_WORK INSTRUCTION_
Please, starting at the line that contains "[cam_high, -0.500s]", reproduce every line exactly until the records run out, skipping all pictures.

Entries taken from a collection
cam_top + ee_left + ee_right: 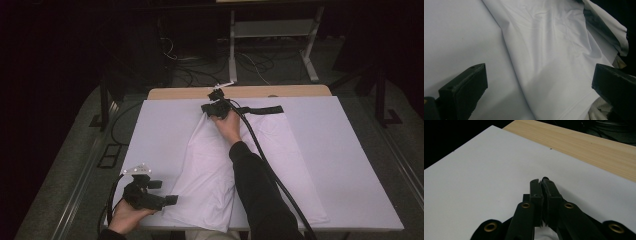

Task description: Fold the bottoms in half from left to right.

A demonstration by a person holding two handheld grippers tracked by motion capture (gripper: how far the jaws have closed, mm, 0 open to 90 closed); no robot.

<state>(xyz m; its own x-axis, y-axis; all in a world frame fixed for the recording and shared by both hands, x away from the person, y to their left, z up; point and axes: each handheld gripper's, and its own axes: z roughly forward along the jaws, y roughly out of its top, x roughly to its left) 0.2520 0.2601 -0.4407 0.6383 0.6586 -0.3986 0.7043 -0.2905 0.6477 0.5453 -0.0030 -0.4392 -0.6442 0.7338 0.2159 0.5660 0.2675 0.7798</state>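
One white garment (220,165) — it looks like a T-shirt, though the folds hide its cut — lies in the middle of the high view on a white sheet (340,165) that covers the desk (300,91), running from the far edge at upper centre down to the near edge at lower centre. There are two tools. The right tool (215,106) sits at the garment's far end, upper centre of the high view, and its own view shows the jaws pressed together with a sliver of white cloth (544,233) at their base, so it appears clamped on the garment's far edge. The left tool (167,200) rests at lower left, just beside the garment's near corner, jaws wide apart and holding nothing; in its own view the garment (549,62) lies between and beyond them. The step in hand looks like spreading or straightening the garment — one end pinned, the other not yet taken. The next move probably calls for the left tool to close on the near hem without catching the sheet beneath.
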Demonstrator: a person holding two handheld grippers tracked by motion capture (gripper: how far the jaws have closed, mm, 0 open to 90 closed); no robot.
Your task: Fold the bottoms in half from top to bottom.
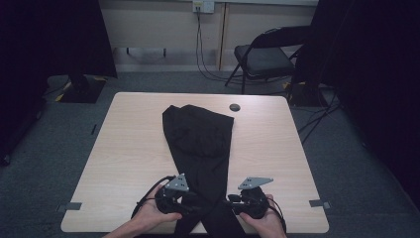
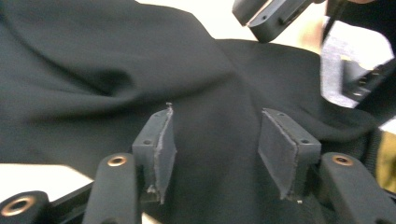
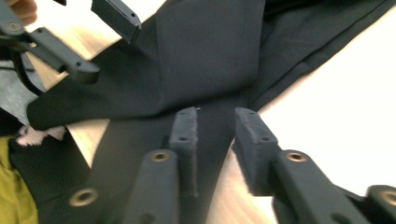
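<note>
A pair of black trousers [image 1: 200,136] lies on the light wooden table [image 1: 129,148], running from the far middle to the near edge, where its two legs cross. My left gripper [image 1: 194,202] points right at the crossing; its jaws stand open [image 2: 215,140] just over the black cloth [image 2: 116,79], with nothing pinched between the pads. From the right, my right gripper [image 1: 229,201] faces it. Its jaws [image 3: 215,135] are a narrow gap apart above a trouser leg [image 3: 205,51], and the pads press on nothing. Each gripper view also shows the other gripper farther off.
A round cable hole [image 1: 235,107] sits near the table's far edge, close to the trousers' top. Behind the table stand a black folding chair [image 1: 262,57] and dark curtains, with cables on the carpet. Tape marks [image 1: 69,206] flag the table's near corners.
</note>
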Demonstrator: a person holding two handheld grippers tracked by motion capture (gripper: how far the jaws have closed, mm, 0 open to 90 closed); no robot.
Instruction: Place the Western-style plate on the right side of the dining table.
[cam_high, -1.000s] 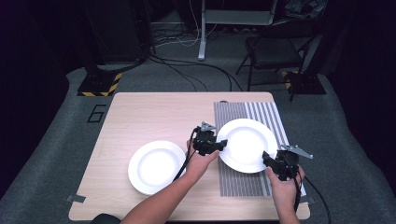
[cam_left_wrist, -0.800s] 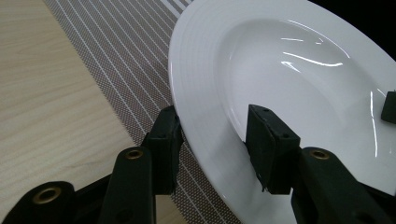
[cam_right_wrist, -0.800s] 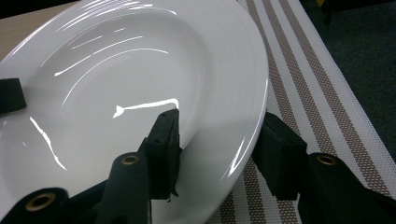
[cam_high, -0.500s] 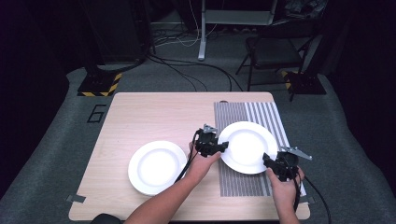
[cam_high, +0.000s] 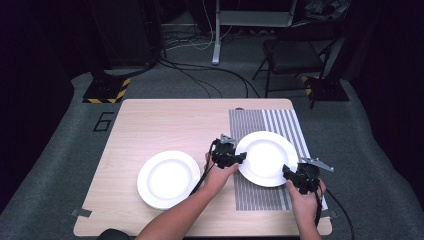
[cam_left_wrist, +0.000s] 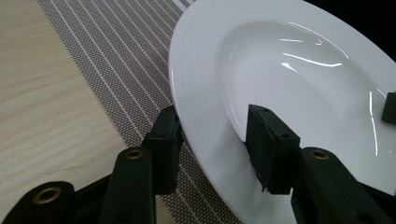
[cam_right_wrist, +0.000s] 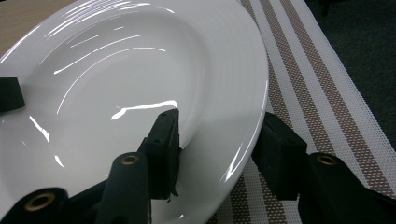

_OUTPUT_
[cam_high, -0.500s] 
[cam_high, +0.000s] 
[cam_left_wrist, +0.000s] 
[cam_right_wrist, +0.000s] 

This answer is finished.